An adequate mental health system is based on good data. Indonesia needs to develop her own culturally specific evidence base in psychiatric diagnostics, evidence-based treatments, and rehabilitative approaches. Investment in high quality research infrastructure is critical. This foundation would allow for the development of culturally adapted psychiatric epidemiology, mental health econometrics, anthropological diagnostic phenomenology, and the implementation of mental health interventions.
The most important element in mental health is the interaction between healers and patients, which is shaped by social conventions, health systems, and bureaucracy. A shared understanding of mental health needs is essential for this therapeutic relationship to flourish. This could be achieved through collaborative processes involving communities, health planners and academics. Together, they could develop a uniquely Indonesian brand of mental health.
Healers need to be identified and procedures for ensuring high quality therapy needs to be put in place. Indonesia already has a large potential workforce of informal counsellors including society’s elders, traditional healers, religious leaders, and the mental health survivor or consumer movement. Whilst Indonesia works to scale-up the number of psychiatrists, psychologists, social works and general practitioners with mental health training, this additional workforce should be mapped and integrated into current national mental health strategy.
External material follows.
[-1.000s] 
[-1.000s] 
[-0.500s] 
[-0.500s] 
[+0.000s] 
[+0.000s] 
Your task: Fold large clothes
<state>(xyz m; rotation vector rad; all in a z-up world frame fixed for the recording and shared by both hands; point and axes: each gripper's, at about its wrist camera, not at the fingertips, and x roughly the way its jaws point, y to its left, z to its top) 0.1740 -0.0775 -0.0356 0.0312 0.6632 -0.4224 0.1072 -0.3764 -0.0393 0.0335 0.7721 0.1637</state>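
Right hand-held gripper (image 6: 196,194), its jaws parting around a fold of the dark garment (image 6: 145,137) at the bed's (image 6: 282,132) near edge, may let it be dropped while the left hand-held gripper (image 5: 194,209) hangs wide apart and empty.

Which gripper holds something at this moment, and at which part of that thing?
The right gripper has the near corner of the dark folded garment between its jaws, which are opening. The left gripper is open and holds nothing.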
Finally, Indonesia needs to invest in mental health personnel and infrastructure. Without a clearly defined and larger mental health budget, Kusumanto’s visionary approach to Indonesian mental health will again fade. Capital investment in mental health is only guaranteed if the importance of mental health is acknowledged in Indonesian legislature. The 2014 mental health law must now enact the essential legislative mechanism to ensure coordination across the ministries to ensure its implementation. Without this legislative act enshrining the importance of mental health, Indonesia will risks failing the tens of millions of her populous suffering from mental health problems.
Aliza Hunt is visiting Fellow at Centre for Mental Health Research at the National Centre of Epidemiology and Population Health at the Australian National University; Hans Pols is professor in the School of History and Philosophy of Science, University of Sydney; Sandersan Onie is Post-Doctoral Fellow at the Black Dog Institute, Australia and Founder of Emotional Health for All, Indonesia.